Visita a enfermos
En la antigüedad era común observar personas enfermas por los caminos y en las plazas de los pueblos. Durante la Edad Media, la caridad de los monjes en medio de guerras y epidemias fue convirtiendo algunos monasterios en lugares de hospedaje para gente herida o gravemente enferma. Hoy existen innumerables hospitales y clínicas para atender de la mejor forma posible a quien padece algún mal.
Sin embargo, a pesar del progreso técnico y los avances sanitarios, los enfermos siguen existiendo y siguen sufriendo.
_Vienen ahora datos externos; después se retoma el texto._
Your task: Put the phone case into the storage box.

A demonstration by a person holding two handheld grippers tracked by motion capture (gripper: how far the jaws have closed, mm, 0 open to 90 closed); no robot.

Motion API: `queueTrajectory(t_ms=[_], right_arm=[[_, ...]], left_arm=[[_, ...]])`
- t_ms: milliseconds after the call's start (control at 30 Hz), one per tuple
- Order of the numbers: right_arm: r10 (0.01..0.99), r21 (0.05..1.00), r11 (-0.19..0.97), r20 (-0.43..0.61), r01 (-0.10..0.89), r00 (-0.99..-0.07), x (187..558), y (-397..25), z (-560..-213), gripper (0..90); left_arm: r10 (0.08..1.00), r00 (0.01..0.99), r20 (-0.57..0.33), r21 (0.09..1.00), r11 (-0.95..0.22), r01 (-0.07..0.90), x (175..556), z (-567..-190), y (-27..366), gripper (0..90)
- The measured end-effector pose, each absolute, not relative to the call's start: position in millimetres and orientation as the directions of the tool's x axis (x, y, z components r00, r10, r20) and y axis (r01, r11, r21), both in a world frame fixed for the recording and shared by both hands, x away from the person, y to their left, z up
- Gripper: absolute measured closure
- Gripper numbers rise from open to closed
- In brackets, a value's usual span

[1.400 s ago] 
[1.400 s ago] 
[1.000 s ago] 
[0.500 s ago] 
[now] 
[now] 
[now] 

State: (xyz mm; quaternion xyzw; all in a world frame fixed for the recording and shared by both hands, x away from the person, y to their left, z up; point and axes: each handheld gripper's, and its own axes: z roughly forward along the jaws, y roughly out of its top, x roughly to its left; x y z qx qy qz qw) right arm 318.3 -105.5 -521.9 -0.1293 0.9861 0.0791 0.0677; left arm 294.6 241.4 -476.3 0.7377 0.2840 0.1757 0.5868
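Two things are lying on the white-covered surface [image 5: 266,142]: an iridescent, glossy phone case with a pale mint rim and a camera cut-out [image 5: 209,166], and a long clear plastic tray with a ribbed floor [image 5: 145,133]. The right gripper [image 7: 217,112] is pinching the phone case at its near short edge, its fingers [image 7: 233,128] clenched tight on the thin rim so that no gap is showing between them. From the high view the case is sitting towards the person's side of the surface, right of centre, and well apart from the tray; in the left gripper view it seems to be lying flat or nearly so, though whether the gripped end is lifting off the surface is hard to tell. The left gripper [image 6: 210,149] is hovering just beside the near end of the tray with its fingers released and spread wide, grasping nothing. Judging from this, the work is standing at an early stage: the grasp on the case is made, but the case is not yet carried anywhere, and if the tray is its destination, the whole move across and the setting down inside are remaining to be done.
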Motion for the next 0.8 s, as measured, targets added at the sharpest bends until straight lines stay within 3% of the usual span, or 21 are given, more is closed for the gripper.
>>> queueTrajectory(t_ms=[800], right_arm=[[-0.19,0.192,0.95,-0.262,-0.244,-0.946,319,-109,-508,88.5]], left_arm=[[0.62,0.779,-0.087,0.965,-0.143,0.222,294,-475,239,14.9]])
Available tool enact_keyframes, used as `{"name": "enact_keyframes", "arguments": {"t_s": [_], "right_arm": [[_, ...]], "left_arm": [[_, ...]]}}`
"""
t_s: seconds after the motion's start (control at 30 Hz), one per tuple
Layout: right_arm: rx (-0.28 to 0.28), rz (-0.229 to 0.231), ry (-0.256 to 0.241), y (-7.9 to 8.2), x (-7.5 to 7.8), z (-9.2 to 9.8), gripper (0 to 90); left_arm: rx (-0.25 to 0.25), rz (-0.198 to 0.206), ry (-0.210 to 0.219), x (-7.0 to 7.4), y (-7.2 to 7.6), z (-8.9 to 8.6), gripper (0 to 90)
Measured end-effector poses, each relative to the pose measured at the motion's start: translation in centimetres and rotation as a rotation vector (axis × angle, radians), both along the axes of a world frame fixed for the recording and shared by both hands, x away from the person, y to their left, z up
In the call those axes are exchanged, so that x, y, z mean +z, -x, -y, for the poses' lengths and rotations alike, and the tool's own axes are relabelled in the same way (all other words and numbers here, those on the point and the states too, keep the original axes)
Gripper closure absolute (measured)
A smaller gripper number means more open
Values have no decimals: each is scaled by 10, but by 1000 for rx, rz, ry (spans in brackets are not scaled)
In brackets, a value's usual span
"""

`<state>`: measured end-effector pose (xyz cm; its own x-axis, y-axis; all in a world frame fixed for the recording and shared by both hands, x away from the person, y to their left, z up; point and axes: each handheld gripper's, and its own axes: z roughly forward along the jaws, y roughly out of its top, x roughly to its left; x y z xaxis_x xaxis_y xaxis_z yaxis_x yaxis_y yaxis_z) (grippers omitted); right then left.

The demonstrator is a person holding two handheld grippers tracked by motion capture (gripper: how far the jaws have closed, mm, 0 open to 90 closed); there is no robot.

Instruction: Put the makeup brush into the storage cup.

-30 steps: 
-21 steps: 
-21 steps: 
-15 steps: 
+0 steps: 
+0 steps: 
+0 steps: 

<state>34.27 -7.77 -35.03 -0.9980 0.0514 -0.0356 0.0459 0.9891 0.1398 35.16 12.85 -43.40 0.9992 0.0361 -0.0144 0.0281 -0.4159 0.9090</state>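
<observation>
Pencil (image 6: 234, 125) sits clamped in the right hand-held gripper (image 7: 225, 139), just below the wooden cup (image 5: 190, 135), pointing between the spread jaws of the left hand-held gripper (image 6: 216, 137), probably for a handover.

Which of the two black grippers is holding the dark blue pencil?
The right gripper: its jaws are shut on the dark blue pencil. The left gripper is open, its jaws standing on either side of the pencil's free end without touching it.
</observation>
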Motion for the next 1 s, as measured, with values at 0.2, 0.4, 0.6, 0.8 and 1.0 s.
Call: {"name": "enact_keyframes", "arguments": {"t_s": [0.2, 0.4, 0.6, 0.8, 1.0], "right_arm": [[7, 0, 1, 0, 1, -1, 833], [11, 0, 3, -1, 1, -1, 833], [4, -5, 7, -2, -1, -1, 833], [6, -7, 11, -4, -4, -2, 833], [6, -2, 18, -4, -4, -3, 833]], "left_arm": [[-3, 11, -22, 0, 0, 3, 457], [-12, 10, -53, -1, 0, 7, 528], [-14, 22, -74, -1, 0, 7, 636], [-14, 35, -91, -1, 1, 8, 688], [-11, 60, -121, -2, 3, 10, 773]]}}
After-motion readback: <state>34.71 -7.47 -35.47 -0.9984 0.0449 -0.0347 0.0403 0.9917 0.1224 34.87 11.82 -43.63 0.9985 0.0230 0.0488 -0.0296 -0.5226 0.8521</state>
Dice Marco Valerio Marcial que “el verdadero dolor es el que se sufre sin amigos”. Es evidente que los enfermos tienen constantes molestias físicas. Aun así, existe un dolor más profundo y más desgarrador que el físico. Es el dolor de la soledad y de la indiferencia.
La Iglesia consciente de esto ha querido manifestar su cercanía a todas aquellas personas que de alguna u otra manera están enfermas. Por este motivo ha instituido las llamadas obras de misericordia corporales. Una de ellas es: visitar a los enfermos. Para ello los católicos tienen como modelo al mismo Jesucristo, que a lo largo de su vida pública mostró una especial predilección hacia quienes sufren. Ciegos, cojos, paralíticos, leprosos… a todos los recibe y los cura. Todos contemplan en Él, el rostro amable de un Dios, que al hacerse hombre, nos comprende mejor y se compadece de nuestras debilidades físicas.
Movidos por este ejemplo los católicos, de acuerdo a sus posibilidades, se acercan a los hogares y a los hospitales de todo el mundo para ofrecer con su presencia un poco de aliento a quienes tanto lo necesitan. No es una misión exclusiva de los sacerdotes o religiosos que dedican su vida a la atención de enfermos. Es más bien un impulso del alma que nos lleva a salir de nosotros mismos, de nuestro pequeño mundo, para dedicar unos minutos a los demás.
Cuántas veces experimentamos un gran alivio en medio de nuestra enfermedad cuando se acerca nuestra madre con una sonrisa o cuando un amigo viene a darnos un saludo. A veces basta una llamada, una simple palabra para hacer más ligero el peso de quien sufre.
Además del acto solidario, a los católicos que visitan un enfermo les mueve algo mucho más profundo. Es la conciencia de servir a Cristo que se manifiesta en el rostro turbado, pálido y quizá desesperado de un enfermo en alguna habitación de un hospital.
Qué hermosa ocasión se nos presenta para buscar a Cristo en los enfermos. En un mundo a veces tan agitado e individualista los cristianos demuestran su grandeza de alma pensando por unos momentos en quienes sufren.
Este pequeño gesto de visitar a un enfermo es una gran voz que se levanta en el mundo de hoy para decirle que no somos indiferentes, que sí nos importan los demás. El dolor ajeno nos hace más humanos, más sensibles y nos enseña a valorar el precioso don de la salud y de la vida que Dios cada día nos regala.